ACTIVITY:
Check each line of the listing for the string "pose". Copy those where it appears.
(Beginning of THE DATA)
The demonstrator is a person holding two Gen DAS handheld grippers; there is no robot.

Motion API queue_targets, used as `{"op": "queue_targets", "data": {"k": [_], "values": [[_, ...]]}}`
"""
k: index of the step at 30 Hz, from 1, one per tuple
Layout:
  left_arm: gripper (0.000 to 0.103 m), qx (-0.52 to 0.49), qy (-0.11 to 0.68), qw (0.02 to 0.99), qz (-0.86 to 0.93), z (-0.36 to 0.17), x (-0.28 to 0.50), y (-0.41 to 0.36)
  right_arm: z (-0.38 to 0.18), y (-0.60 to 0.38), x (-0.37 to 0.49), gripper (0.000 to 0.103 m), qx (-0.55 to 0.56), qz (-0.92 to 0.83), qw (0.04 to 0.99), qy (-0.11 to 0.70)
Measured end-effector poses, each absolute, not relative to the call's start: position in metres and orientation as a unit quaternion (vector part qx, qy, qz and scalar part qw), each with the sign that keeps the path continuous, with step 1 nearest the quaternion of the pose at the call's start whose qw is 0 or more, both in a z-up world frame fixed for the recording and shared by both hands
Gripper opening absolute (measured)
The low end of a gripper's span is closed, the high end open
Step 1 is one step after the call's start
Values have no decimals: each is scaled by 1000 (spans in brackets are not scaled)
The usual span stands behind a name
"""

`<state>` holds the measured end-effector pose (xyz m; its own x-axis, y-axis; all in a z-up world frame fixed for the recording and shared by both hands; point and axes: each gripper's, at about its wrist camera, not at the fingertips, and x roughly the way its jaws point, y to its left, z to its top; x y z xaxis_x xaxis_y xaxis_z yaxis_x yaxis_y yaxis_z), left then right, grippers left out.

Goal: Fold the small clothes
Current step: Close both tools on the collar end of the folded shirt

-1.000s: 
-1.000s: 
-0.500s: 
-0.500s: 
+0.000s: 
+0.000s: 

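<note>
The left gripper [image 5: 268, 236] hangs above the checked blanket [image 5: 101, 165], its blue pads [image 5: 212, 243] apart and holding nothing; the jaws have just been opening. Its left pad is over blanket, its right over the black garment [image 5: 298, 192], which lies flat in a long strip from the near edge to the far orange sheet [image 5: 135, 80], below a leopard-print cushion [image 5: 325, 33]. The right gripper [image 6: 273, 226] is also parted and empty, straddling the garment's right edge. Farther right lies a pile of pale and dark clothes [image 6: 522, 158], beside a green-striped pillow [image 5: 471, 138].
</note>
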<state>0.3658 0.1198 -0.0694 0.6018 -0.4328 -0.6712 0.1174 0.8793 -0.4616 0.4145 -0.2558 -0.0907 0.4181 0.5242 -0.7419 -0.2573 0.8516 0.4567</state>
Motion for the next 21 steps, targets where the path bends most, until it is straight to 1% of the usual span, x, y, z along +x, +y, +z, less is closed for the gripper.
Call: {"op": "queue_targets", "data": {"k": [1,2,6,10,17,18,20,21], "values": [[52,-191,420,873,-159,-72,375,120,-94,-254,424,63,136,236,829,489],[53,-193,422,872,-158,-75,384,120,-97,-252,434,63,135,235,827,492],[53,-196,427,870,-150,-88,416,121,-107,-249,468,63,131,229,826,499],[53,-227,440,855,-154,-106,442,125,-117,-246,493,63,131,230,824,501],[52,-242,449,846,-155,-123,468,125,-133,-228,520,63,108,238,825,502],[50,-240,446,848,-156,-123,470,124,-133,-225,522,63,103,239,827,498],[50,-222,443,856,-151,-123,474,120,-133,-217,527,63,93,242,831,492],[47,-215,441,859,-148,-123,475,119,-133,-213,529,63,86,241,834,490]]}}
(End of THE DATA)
RESULT:
Measured end-effector poses, each absolute, not relative to the call's start: position in metres and orientation as a unit quaternion (vector part qx, qy, qz and scalar part qw), each with the sign that keeps the path continuous, with step 1 nearest the quaternion of the pose at the call's start whose qw is 0 or more, both in a z-up world frame fixed for the recording and shared by both hands
`<state>` holds the measured end-effector pose (xyz m; its own x-axis, y-axis; all in a z-up world frame fixed for the recording and shared by both hands; point and axes: each gripper's, at about its wrist camera, not at the fingertips, and x roughly the way its jaws point, y to its left, z to its top; x y z xaxis_x xaxis_y xaxis_z yaxis_x yaxis_y yaxis_z), left then right, grippers left out.

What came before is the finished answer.